**Task description:**
List every line below containing "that".

**Input data:**
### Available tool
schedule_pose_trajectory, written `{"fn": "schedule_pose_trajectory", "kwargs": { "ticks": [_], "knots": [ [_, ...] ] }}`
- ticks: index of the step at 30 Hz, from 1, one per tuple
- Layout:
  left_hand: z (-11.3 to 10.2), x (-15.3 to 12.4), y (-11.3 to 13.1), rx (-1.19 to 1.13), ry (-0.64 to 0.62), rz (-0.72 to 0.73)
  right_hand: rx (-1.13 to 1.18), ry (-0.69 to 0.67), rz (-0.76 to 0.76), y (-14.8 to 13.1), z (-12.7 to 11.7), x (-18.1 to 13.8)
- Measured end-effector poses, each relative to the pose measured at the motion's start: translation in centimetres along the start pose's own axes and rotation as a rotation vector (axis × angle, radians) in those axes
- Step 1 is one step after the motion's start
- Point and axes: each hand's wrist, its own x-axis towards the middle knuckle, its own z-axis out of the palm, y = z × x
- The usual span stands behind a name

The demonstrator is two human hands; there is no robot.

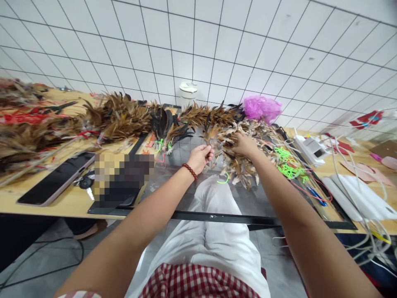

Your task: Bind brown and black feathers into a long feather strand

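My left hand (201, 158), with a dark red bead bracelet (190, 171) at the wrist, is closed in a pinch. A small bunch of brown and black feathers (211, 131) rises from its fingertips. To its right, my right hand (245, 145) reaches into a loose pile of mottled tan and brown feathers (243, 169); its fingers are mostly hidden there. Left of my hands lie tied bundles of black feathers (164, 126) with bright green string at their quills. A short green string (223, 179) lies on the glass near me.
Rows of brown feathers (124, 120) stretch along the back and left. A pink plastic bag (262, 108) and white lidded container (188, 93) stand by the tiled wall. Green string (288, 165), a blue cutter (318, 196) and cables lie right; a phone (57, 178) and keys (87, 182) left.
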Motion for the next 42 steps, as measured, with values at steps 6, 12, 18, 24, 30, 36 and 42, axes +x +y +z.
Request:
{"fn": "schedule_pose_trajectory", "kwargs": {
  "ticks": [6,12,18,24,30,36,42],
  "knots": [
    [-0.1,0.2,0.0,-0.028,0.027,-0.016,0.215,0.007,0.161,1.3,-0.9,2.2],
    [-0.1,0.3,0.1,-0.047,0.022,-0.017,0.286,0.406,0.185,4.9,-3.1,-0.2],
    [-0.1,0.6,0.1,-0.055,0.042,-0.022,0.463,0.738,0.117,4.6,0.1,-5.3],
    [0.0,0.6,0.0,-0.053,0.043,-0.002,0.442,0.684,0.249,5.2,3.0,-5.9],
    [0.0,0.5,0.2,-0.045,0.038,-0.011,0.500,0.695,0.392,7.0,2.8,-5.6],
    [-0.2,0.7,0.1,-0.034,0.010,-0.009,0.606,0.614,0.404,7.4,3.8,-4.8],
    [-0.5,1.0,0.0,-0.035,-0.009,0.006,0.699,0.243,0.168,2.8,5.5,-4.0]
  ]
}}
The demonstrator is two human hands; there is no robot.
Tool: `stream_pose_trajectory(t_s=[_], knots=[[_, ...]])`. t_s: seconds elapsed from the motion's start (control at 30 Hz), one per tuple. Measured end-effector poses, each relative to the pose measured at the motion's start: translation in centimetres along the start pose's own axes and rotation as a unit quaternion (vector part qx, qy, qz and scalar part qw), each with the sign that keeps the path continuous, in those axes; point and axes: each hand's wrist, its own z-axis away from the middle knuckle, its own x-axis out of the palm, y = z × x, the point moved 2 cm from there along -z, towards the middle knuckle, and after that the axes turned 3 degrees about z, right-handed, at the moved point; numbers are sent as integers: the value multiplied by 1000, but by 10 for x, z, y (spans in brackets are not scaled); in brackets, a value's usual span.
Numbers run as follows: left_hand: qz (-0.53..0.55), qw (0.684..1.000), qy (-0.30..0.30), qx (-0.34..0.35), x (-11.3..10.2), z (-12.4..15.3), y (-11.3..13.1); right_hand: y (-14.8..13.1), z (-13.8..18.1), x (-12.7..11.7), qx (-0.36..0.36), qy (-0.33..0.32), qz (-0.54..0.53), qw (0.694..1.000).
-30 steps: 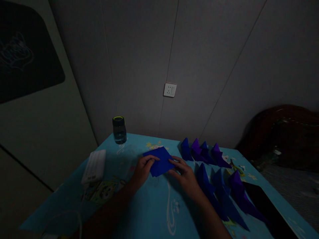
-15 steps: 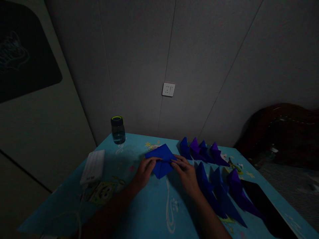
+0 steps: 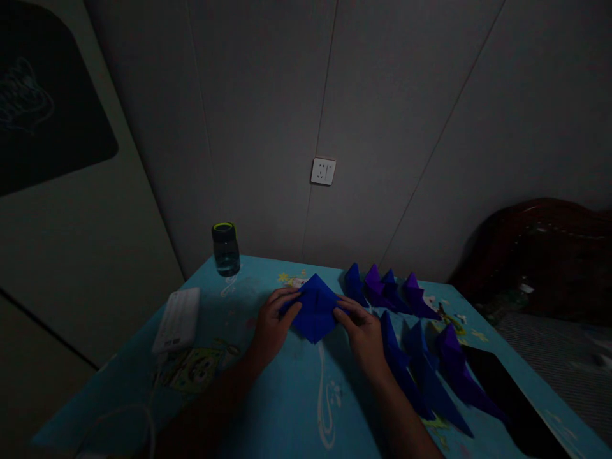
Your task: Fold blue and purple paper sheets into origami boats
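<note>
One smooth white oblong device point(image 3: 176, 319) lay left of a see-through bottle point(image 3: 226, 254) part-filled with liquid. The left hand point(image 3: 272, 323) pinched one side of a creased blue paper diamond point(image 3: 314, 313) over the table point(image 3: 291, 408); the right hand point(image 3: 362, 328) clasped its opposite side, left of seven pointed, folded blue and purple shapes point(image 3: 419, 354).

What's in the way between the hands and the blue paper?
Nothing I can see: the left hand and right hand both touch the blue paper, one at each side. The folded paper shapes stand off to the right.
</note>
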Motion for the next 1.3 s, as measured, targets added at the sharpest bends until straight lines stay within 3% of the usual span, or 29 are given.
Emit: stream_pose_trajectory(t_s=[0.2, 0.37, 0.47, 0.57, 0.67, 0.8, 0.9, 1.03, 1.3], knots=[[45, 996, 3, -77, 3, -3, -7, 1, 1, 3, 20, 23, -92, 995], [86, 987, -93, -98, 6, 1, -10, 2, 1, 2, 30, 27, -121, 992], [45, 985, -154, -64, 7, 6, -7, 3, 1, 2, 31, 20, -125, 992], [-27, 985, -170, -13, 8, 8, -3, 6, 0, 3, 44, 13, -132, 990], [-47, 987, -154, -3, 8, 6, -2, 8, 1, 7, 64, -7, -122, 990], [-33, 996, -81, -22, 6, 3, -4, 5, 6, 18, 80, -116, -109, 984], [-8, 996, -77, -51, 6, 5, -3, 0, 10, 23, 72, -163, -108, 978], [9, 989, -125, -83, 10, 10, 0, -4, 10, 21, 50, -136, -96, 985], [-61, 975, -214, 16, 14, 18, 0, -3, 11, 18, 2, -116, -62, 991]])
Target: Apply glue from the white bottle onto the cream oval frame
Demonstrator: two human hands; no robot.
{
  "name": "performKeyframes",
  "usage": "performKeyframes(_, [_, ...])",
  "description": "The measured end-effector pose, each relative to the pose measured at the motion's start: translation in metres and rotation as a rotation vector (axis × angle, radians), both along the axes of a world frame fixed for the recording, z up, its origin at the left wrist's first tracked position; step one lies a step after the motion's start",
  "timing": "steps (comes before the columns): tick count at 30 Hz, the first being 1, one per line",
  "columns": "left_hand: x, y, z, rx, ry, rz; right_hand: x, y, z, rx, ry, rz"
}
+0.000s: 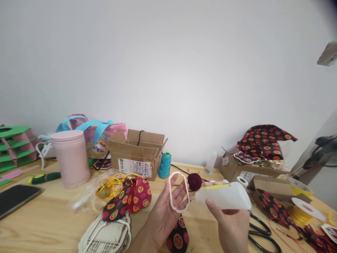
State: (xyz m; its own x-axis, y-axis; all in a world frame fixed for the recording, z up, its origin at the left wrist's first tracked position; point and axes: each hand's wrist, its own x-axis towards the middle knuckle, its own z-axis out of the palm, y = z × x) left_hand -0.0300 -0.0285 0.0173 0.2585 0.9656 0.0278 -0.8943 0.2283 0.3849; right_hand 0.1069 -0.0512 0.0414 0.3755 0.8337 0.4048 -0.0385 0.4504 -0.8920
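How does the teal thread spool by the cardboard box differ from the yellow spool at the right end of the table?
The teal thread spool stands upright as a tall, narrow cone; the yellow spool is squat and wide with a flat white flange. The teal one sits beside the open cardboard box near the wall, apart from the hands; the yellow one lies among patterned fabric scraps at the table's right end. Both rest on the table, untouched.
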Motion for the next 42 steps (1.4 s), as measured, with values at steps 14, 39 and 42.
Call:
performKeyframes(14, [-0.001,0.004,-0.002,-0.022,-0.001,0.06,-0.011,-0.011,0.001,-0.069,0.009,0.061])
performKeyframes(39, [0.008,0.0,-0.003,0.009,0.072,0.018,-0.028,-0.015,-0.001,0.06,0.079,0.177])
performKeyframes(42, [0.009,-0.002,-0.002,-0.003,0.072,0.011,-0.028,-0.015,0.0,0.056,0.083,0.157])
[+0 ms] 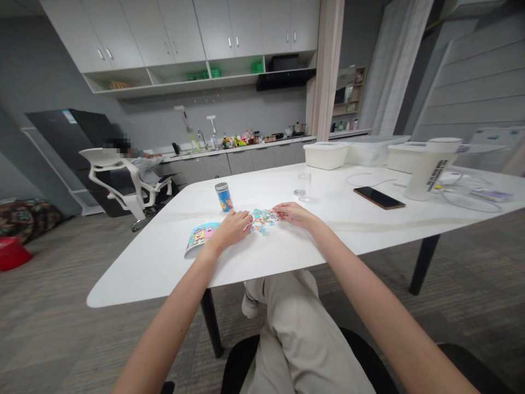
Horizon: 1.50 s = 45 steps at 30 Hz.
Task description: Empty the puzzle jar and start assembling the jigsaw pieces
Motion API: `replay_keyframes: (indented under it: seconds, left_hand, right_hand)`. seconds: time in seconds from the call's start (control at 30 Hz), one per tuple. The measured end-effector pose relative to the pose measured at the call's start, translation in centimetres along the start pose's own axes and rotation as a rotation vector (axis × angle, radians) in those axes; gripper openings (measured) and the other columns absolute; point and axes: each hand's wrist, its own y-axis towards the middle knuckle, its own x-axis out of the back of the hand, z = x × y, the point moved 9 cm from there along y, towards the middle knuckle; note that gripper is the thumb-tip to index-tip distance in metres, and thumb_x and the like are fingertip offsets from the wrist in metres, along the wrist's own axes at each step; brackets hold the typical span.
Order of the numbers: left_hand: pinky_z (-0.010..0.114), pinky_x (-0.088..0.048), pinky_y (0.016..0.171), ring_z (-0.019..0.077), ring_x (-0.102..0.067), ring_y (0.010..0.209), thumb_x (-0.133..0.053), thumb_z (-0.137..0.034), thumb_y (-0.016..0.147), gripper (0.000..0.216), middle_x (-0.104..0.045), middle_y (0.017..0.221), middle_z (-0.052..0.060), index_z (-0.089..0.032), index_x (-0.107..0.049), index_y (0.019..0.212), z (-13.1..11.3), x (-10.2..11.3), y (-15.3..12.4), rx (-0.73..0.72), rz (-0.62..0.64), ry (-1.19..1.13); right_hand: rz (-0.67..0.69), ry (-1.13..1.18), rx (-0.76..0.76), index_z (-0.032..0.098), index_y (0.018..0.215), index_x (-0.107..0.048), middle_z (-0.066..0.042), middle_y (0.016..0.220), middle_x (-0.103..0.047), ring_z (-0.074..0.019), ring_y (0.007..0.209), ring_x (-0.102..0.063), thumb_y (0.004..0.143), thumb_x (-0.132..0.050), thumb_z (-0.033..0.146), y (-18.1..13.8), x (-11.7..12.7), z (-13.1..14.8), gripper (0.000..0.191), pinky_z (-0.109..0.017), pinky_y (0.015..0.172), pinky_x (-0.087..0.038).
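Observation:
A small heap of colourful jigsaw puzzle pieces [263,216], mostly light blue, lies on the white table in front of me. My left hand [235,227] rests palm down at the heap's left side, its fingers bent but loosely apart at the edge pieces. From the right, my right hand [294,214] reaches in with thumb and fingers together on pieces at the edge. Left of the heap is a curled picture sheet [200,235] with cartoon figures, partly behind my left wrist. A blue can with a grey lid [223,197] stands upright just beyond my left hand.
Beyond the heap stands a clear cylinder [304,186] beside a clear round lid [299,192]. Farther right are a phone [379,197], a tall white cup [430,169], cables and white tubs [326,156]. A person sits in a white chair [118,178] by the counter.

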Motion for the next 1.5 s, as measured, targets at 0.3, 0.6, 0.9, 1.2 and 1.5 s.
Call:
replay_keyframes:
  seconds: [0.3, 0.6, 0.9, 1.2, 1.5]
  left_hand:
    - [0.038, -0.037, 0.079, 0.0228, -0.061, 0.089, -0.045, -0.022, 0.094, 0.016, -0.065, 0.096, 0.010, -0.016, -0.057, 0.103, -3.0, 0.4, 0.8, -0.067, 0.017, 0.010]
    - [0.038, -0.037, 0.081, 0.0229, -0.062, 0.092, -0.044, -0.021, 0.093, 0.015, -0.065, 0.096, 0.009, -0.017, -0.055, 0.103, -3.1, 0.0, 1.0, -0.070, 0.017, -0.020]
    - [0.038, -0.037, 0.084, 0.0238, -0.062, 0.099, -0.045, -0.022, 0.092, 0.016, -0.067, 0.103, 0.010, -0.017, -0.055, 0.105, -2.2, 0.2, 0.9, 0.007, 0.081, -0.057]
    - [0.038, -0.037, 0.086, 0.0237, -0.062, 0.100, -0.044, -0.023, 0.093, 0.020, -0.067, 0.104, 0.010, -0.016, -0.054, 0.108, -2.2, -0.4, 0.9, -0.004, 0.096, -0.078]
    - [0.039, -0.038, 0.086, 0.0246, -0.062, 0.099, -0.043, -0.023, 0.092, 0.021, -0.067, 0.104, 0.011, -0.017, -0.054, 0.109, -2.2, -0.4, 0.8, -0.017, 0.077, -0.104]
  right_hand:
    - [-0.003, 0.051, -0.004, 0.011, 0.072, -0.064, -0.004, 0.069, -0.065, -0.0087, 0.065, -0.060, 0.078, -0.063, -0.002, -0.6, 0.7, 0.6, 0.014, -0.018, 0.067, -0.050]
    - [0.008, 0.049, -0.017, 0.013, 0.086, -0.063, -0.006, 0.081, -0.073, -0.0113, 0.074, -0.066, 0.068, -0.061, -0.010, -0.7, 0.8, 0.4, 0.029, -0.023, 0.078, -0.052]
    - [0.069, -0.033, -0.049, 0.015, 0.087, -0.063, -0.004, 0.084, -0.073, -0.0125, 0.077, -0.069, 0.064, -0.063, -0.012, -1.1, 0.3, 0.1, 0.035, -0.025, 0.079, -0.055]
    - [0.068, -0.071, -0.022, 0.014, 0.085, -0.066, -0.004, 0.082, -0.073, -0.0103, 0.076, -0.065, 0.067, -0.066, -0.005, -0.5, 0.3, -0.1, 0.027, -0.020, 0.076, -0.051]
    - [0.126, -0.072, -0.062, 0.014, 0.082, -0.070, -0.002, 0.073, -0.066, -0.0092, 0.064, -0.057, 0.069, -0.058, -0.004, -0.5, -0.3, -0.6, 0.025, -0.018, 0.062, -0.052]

**Written response:**
Tool: `stream_pose_trajectory(t_s=[_], knots=[[_, ...]])`. t_s: seconds elapsed from the motion's start (control at 30 Hz), one per tuple. Measured end-effector poses, each relative to the pose measured at the motion's start: translation in centimetres along the start pose's own axes and rotation as a unit quaternion (vector part qx, qy, qz and scalar part qw), each with the sign that keeps the path continuous, in those axes; point and axes: each hand's wrist, its own z-axis away from the middle knuckle, its own x-axis out of the palm, y = z × x, the point moved 2 cm from there along -z, towards the middle knuckle, and after that the axes turned 3 degrees about z, right-handed, at the moved point; numbers are sent as integers: the value multiplied by 1000, but by 10 for x, z, y (spans in brackets are not scaled); in brackets, a value's usual span.
Motion API: `replay_keyframes: (indented under it: seconds, left_hand, right_hand)`. seconds: time in seconds from the call's start (control at 30 Hz), one per tuple. The measured end-effector pose relative to the pose measured at the call's start, translation in centimetres along the start pose's own axes and rotation as a rotation vector (axis × angle, radians) in those axes; gripper openings (measured) and the other columns absolute; point and axes: each hand's wrist, its own y-axis towards the middle knuckle, its own x-axis out of the back of the hand, z = x × y, the point moved 9 cm from there along y, towards the middle knuckle; note that gripper is the thumb-tip to index-tip distance in metres, and thumb_x and the like are fingertip offsets from the wrist in metres, along the wrist's own axes at each step; brackets hold the typical span.

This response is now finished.